(Exercise instructions): For the records below, print the lines from the line with "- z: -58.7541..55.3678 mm" through the line with "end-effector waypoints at" exactly as written; include both end lines and exclude the rest.
::::::::::
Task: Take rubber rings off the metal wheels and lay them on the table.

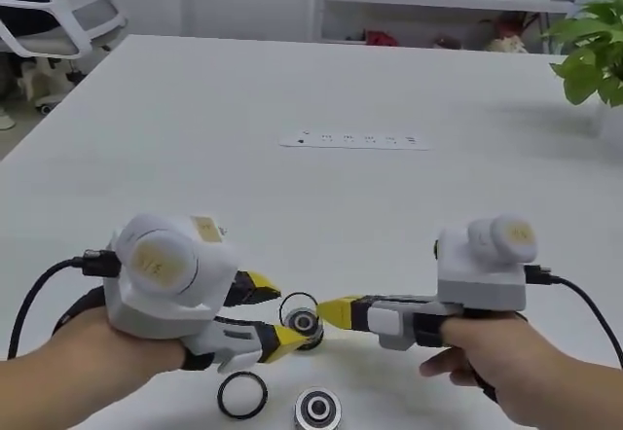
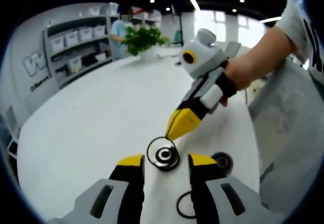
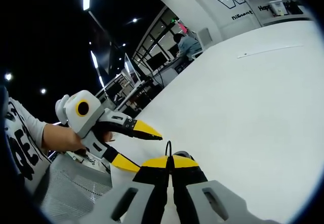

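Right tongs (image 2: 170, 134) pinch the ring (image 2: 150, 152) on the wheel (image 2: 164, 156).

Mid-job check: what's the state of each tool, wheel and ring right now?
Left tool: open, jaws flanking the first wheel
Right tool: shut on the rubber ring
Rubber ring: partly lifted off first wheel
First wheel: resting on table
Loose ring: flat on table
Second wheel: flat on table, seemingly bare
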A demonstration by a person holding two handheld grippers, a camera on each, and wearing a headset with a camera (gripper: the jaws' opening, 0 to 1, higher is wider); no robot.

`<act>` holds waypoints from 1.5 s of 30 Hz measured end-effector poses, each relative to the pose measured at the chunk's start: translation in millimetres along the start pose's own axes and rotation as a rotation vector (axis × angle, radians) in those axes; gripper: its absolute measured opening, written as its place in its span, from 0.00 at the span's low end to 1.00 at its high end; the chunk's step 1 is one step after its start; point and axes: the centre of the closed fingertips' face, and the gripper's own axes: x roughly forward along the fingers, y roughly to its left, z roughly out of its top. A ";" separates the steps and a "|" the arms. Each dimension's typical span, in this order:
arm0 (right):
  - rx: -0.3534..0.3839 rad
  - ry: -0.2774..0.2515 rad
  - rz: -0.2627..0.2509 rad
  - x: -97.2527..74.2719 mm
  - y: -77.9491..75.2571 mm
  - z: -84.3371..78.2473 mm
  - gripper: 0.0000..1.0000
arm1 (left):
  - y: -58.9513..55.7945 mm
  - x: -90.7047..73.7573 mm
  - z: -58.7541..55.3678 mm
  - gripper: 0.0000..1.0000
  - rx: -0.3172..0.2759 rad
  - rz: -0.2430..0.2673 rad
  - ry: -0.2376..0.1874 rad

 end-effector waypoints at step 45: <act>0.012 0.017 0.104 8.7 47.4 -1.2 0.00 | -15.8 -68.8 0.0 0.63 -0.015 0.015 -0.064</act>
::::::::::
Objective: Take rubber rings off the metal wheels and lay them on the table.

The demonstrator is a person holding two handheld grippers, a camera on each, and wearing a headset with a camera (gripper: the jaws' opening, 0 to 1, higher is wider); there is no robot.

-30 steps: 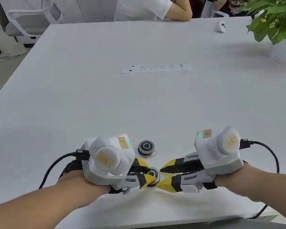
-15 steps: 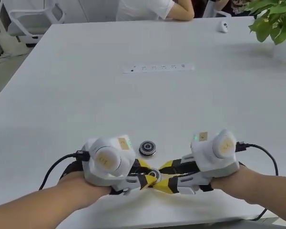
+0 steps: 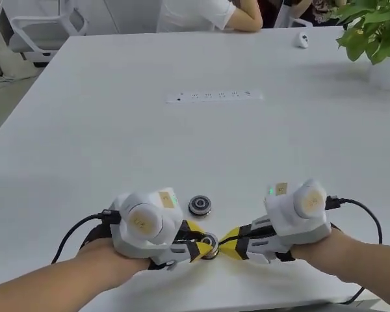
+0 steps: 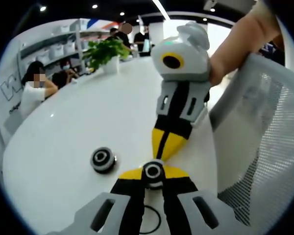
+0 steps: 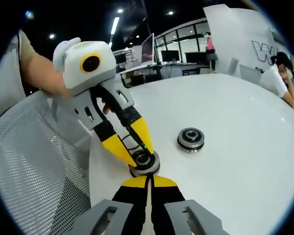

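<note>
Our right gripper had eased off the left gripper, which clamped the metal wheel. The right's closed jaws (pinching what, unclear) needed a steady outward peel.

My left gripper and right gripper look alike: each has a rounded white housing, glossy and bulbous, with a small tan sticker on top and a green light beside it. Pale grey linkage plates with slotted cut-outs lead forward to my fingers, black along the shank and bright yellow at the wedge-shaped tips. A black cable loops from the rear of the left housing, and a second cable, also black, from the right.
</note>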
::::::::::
(Final answer):
  - z: -58.7541..55.3678 mm
  - gripper: 0.0000..1.0000
  - rx: -0.3172..0.2759 rad
  - rz: -0.2430..0.2673 rad
  - ry: -0.2376..0.1874 rad

 end-effector waypoints at step 45: <act>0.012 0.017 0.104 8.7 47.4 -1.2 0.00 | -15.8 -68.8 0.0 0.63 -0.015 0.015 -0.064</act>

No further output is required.